Adapun warga yang terluka adalah Kepala Distrik (camat) Kiwirok (Pegunungan Bintang) Abedeus Tepmu yang dianiaya oleh lima anggota KKB.
Penghentian kekerasan
Untuk menghentikan berbagai kekerasan di Papua, melalui keterangan resmi pada 24 April lalu, para pemuka agama di Papua juga sudah meminta agar Presiden Joko Widodo mengubah pendekatan secara signifikan untuk resolusi konflik di Papua. Pernyataan itu ditandatangani, antara lain, oleh pimpinan Keuskupan Jayapura dan Sinode Gereja Kristen Injili di Tanah Papua.
Dalam keterangan itu, Uskup Jayapura Mgr Dr Yanuaris You mengutip catatan Amnesty International Indonesia bahwa selama 2018-2022 setidaknya ada 91 kasus pembunuhan di luar proses hukum yang melibatkan TNI, Polri, petugas lapas, dan warga Papua kelompok pro-kemerdekaan. Dari kasus-kasus itu, sebanyak 177 warga sipil tewas, 44 anggota TNI-Polri menjadi korban, dan 21 orang dari KKB juga menjadi korban.

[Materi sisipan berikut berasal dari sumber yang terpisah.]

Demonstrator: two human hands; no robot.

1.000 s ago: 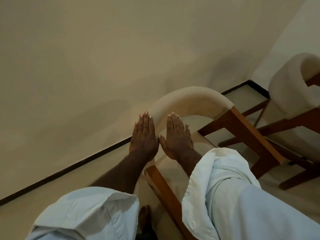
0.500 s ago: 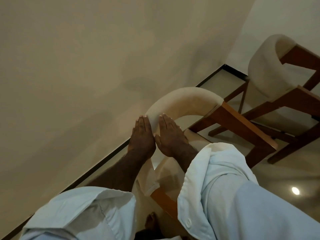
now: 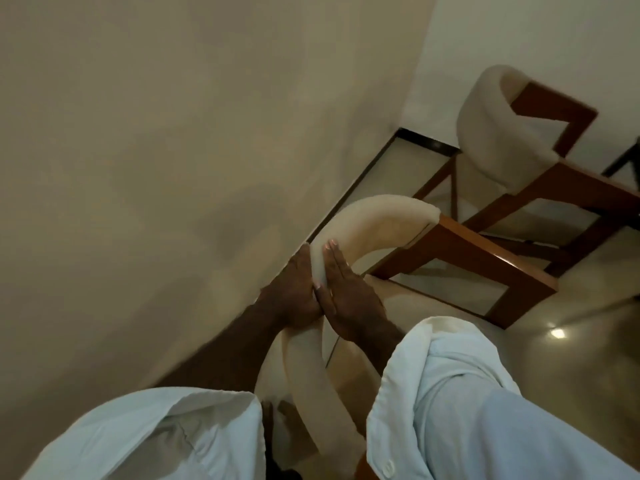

Para pemuka agama itu pun sepakat bahwa harus ada jeda untuk penghentian segala bentuk kekerasan di Papua, termasuk kontak senjata. Untuk membebaskan pilot Susi Air dari penyanderaan, mereka juga menyarankan agar semua pasukan keamanan ditarik dari sekitar lokasi penyanderaan. Hal itu perlu dilakukan agar negosiasi bisa berjalan.
Peneliti Politik Keamanan CSIS Nicky Fahrizal sepakat agar konflik di Papua diatasi dengan mengurangi kekuatan militer. Sebab, masyarakat Papua memiliki memori kolektif yang buruk terhadap kehadiran militer. Ini dipengaruhi oleh sejarah daerah operasi militer (DOM) di rezim Orde Baru.
Deputi V Kepala Staf Kepresidenan (KSP) Jaleswari Pramodhawardani mengatakan, setiap masukan dari masyarakat akan didengarkan pemerintah. Namun, pemerintah juga melakukan kalkulasi seluruh opsi yang tersedia beserta dengan implikasinya. Kalkulasi itu sesuai dengan koridor hukum, prinsip kehati-hatian, efektivitas pencapaian tujuan, dan hak asasi manusia (HAM).
Dalam situasi penanganan sandera yang rentan dan perlu kecermatan, lanjutnya, keselamatan dan keamanan sandera pilot lebih diutamakan. ”Akan lebih prudent (bijaksana) bagi pemerintah untuk tidak masuk ke dalam diskursus teknis di ruang media, yang bila tidak hati-hati justru berpotensi kontraproduktif dalam penanganan situasi tersebut,” katanya.
Dia juga meminta agar masyarakat percaya terhadap TNI-Polri untuk menjalankan tugasnya sesuai dengan koridor dan prinsip yang disepakati pemerintah.